[Work instruction]: Print out the data below with every line intact.

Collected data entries

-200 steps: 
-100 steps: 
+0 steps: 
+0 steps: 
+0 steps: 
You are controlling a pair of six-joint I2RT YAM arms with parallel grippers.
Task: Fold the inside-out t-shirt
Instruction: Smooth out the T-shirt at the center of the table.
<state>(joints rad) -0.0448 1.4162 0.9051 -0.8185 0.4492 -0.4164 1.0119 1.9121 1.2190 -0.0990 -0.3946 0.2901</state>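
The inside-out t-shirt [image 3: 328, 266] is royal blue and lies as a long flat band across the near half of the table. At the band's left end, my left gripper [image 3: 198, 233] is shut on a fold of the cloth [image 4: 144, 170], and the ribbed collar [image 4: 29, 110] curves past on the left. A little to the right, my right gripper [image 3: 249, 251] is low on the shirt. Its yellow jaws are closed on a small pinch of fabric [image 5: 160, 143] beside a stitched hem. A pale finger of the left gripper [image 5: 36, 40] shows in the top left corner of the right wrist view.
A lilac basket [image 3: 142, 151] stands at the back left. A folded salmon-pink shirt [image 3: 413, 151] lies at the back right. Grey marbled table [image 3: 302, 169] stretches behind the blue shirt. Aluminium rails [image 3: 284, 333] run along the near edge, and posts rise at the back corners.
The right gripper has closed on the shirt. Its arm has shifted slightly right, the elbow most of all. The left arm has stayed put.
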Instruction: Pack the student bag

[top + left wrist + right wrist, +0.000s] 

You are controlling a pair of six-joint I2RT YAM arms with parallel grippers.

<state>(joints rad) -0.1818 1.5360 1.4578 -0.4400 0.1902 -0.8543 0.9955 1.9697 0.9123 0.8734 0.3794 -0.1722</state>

[Response area]:
-200 steps: 
-100 steps: 
+0 steps: 
+0 steps: 
+0 steps: 
You are controlling a pair of six-joint I2RT YAM arms with parallel grippers.
Task: Fold the inside-out t-shirt
Instruction: Smooth out the T-shirt at the center of the table.
<state>(joints rad) -0.0448 1.4162 0.9051 -0.8185 0.4492 -0.4164 1.0119 1.9121 1.2190 -0.0990 -0.3946 0.2901</state>
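The inside-out t-shirt [image 3: 328, 266] is royal blue and lies as a long flat band across the near half of the table. At the band's left end, my left gripper [image 3: 198, 233] is shut on a fold of the cloth [image 4: 144, 170], and the ribbed collar [image 4: 29, 110] curves past on the left. A little to the right, my right gripper [image 3: 249, 251] is low on the shirt. Its yellow jaws are closed on a small pinch of fabric [image 5: 160, 143] beside a stitched hem. A pale finger of the left gripper [image 5: 36, 40] shows in the top left corner of the right wrist view.
A lilac basket [image 3: 142, 151] stands at the back left. A folded salmon-pink shirt [image 3: 413, 151] lies at the back right. Grey marbled table [image 3: 302, 169] stretches behind the blue shirt. Aluminium rails [image 3: 284, 333] run along the near edge, and posts rise at the back corners.
The right gripper has closed on the shirt. Its arm has shifted slightly right, the elbow most of all. The left arm has stayed put.
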Instruction: Pack the student bag

[top + left wrist + right wrist, +0.000s] 

You are controlling a pair of six-joint I2RT YAM arms with parallel grippers.

<state>(joints rad) -0.1818 1.5360 1.4578 -0.4400 0.1902 -0.8543 0.9955 1.9697 0.9123 0.8734 0.3794 -0.1722</state>

No further output is required for this exercise.